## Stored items
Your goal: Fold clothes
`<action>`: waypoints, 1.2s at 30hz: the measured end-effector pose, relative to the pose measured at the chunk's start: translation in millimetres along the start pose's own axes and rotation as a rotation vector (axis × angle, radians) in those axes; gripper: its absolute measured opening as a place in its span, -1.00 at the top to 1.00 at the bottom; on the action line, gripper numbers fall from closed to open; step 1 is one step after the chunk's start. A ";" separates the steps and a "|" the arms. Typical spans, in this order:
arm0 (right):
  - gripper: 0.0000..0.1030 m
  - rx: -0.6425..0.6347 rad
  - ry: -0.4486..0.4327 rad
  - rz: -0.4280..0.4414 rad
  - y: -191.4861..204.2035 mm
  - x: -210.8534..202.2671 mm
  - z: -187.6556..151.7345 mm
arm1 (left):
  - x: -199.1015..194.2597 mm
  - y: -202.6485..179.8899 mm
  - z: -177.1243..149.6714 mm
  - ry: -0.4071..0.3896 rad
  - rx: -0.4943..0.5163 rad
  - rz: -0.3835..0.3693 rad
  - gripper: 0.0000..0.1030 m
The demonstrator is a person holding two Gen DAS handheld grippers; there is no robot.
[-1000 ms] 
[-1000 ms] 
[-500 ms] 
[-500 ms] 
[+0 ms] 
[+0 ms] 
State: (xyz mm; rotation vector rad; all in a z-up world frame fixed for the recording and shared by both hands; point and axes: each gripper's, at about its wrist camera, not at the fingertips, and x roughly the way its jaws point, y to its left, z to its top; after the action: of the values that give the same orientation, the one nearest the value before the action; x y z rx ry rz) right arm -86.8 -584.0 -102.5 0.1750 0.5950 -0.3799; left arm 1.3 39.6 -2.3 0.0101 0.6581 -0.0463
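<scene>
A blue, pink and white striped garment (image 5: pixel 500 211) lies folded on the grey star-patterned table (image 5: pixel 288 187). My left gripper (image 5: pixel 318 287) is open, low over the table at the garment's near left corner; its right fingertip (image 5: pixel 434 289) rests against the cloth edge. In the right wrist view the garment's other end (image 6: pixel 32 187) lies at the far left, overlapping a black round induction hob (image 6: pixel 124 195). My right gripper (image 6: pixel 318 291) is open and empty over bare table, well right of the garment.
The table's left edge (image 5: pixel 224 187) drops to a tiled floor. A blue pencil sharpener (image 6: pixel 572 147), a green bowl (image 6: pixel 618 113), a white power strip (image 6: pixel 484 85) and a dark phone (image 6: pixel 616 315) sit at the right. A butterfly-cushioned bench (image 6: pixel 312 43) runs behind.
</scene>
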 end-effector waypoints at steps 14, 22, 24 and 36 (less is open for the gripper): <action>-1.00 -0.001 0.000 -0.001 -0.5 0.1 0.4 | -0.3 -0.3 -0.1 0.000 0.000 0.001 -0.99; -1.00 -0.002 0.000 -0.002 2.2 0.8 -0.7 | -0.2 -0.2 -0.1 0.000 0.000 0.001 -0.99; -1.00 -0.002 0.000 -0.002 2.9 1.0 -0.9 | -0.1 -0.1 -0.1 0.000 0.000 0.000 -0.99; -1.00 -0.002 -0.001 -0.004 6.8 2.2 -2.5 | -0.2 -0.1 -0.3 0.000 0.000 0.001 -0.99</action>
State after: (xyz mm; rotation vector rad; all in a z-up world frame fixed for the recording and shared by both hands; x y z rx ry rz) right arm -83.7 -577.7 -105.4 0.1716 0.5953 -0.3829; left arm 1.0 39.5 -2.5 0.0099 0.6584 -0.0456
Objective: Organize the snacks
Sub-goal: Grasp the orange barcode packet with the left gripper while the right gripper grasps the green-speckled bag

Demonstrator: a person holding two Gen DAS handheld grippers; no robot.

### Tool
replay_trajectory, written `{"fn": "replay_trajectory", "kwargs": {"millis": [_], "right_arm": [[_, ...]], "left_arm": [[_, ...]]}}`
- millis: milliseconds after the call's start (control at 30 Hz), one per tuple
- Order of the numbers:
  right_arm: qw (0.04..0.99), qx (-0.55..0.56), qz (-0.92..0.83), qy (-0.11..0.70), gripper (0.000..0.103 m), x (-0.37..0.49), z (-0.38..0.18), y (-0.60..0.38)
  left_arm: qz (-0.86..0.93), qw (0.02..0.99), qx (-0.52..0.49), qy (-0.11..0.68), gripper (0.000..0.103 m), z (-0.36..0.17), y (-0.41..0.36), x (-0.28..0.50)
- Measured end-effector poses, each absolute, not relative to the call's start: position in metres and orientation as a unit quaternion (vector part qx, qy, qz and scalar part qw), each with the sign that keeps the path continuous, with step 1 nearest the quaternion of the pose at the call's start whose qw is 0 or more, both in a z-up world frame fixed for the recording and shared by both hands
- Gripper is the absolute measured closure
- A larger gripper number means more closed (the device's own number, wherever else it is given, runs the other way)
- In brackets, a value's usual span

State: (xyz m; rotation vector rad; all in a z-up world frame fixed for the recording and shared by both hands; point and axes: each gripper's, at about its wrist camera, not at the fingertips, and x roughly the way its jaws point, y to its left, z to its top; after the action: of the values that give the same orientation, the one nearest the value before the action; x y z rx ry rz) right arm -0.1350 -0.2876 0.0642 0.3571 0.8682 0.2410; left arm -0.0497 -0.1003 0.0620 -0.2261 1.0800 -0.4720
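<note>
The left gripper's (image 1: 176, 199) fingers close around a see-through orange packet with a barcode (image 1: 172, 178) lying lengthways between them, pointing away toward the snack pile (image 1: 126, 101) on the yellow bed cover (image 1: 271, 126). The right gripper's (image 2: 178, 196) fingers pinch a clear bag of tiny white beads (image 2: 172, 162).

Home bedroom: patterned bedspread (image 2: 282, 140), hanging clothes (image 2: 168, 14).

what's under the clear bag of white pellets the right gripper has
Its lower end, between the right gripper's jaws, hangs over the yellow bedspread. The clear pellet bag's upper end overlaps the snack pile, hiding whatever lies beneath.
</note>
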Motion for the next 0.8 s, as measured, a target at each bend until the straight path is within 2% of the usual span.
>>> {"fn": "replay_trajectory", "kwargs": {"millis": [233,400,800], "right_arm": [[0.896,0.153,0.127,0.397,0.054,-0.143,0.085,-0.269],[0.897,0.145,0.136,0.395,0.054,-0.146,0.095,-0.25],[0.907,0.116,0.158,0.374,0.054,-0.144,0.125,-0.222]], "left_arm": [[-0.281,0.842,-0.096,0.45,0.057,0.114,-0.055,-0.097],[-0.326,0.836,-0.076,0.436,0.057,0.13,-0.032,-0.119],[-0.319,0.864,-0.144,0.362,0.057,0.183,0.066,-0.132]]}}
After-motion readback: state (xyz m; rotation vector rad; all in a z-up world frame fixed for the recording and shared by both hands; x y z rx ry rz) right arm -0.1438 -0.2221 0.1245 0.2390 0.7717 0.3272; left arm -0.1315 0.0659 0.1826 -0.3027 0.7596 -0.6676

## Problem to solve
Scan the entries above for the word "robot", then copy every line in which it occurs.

## Finished task
The demonstrator is a person holding two Gen DAS handheld grippers; there is no robot.
Demonstrator: a person holding two Gen DAS handheld grippers; no robot.

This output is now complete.